Fenger Pointing

Becky Fenger | July 30, 2008 Becky Fenger

Ideas that make sense


The New York Times took a break from stroking their love child Barack Obama long enough to report on a legal policy that many think needs changing. “The United States is the only country in the world to take the position that some police misconduct must automatically result in the suppression of physical evidence,” the Times reports.

The “exclusionary rule” that automatically tosses evidence against a suspect is applied whether the misconduct is very minor or far more serious, notwithstanding the gravity of the crime or the totality of the evidence. Everywhere else in the world, it is left to the discretion of the trial judge to decide whether the police were derelict enough to warrant jettisoning their collected evidence. Why should criminals go free if an officer has botched it, some are asking.

The idea of transparency in government is a stellar one. This is the practice of letting ordinary citizens in on the inner workings of government by publicizing in a timely fashion where the money goes. Anyone with Internet access should be able to immediately see how and where government agencies are doling out tax money.

That’s why kudos go to CD 5 candidate David Schweikert for printing where property taxes went right on homeowners’ property bills when he was Maricopa County Treasurer. It irritated the hell out of school districts, who are always complaining of getting short shrift, but Schweikert’s graphics that broke out the spending showed otherwise. Of course school officials didn’t like the idea of showing what a budget override actually cost property owners. Some districts even have three bonds going on at once!

Spending too much money by politicians, unfortunately, is not in and of itself a deal-breaker for voters. With transparency, however, every single check the government writes is turned into a potential earmark and voters can decide accordingly. At a candidate’s forum sponsored by the Sunnyslope Alliance, Marilyn Fox (running for Maricopa County Board of Supervisors in District 3) touted her support of transparency. She wants the minutes of their meetings immediately posted on the Web. Plus, she has signed the Goldwater Institute’s “Open Government Pledge.” (Check it out at www.goldwaterinstitute.org.)
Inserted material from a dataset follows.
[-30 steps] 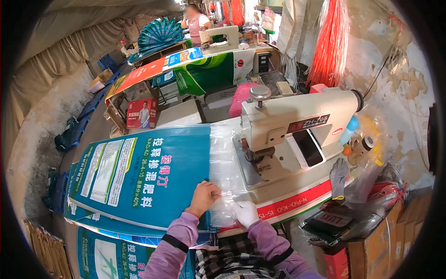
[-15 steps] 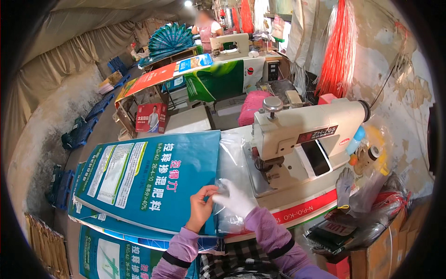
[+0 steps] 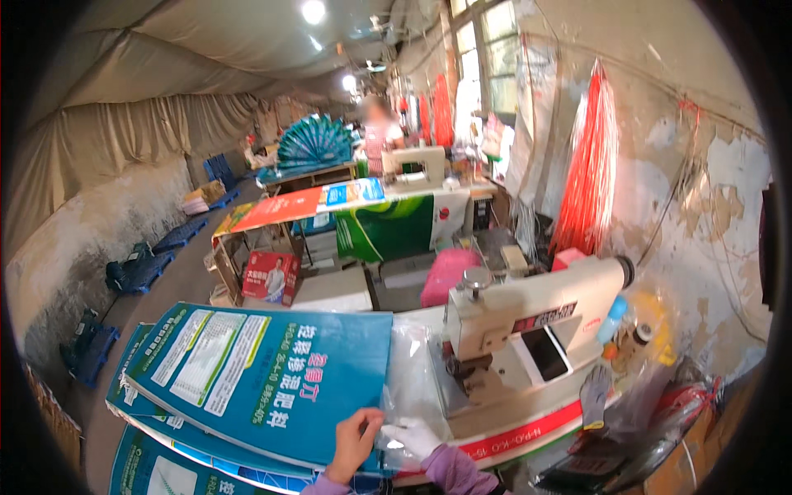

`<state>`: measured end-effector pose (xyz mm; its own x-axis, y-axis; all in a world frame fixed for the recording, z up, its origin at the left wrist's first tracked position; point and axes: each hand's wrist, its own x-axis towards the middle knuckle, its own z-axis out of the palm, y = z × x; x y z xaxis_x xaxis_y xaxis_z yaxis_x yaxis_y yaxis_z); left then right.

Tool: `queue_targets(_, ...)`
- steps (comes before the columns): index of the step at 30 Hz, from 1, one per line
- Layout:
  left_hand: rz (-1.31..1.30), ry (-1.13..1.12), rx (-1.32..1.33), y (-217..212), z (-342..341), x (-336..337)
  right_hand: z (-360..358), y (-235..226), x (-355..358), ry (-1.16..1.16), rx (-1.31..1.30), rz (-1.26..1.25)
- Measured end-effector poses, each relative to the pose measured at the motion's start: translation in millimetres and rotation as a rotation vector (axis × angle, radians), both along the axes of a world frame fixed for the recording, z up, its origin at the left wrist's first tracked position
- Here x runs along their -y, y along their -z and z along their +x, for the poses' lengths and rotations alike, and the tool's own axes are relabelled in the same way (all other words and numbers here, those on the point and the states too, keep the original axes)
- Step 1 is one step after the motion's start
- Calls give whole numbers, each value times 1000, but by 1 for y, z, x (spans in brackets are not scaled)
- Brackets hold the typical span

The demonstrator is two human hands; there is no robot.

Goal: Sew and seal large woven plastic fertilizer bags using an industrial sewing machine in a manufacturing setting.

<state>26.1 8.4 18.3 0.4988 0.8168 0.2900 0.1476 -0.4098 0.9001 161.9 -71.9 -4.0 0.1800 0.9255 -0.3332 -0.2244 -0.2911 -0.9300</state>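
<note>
My left hand (image 3: 355, 445), bare, hovers at the near right corner of a stack of teal printed sacks (image 3: 272, 363). Its thumb and fingers are curled together; whatever is between them, if anything, does not show. Beside it my right hand (image 3: 417, 437), in a white glove, has its fingers closed on clear plastic film (image 3: 408, 371), which sticks out past the sacks' right edge. A cream sewing machine (image 3: 528, 313) stands on the table just right of the film.
Beyond the stack are a red box (image 3: 271, 276), a pink bundle (image 3: 450, 278) and another sewing table (image 3: 388, 223) with a person (image 3: 381, 136) behind it. Red strands (image 3: 590, 165) hang on the right wall. A grey glove (image 3: 594, 396) and bagged items lie at the right.
The view has tilted up, so sacks, machine and hands sit lower in the picture. My hands have moved slightly apart, the left away from the right glove's fingertips.
</note>
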Motion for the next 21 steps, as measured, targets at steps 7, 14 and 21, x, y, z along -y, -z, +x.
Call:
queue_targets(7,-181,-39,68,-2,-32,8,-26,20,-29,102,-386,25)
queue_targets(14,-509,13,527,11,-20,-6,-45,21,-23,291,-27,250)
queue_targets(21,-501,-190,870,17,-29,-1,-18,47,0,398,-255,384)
Transparency is non-partisan. It will bring more candidates to the political arena than Clean Elections ever will. Transparency will expose waste and corruption. The press loves transparency. Maybe that is why twelve states in the last fifteen months have been able to pass some sort or transparency legislation. Transparency is good.

Now that the U.S. Supreme Court just struck down the “Millionaire’s Amendment” in Davis vs. FEC as a violation of free speech rights, it’s time to drive a stake through the heart of Arizona’s misnamed “Clean” Elections law. Taylor Earl, a law clerk at the Arizona Chapter of the Institute for Justice, writes in a Capitol Times piece that Clean Elections “does indirectly what the court says it cannot do directly: It coerces non-government-funded candidates into limiting their spending by punishing them when they do not.” The Court ruled that limits on campaign spending violate free speech.

What a gift the Justices bequeathed us with their parting shot before adjourning for the session. There is no way that Arizona’s “Clean” Elections law can stand after what the Supremes ruled. An added bonus is that we no longer have to listen to that insipid radio ad that claims everybody wins with “Clean” Elections. No, good candidates lose, because any time they spend too much money, the taxpayers’ wallets are tapped to hand equal money to their opponents. Well, it’s worse than that. Since it cost money for a non-government-funded candidate to pay for food and other services at a fundraiser, the “Clean” candidate actually comes out ahead, since he didn’t have any expenses but reaped the loot. We had to endure “Clean” Elections for ten years simply because it wasn’t properly titled, “Taxpayer Funding of Politicians.”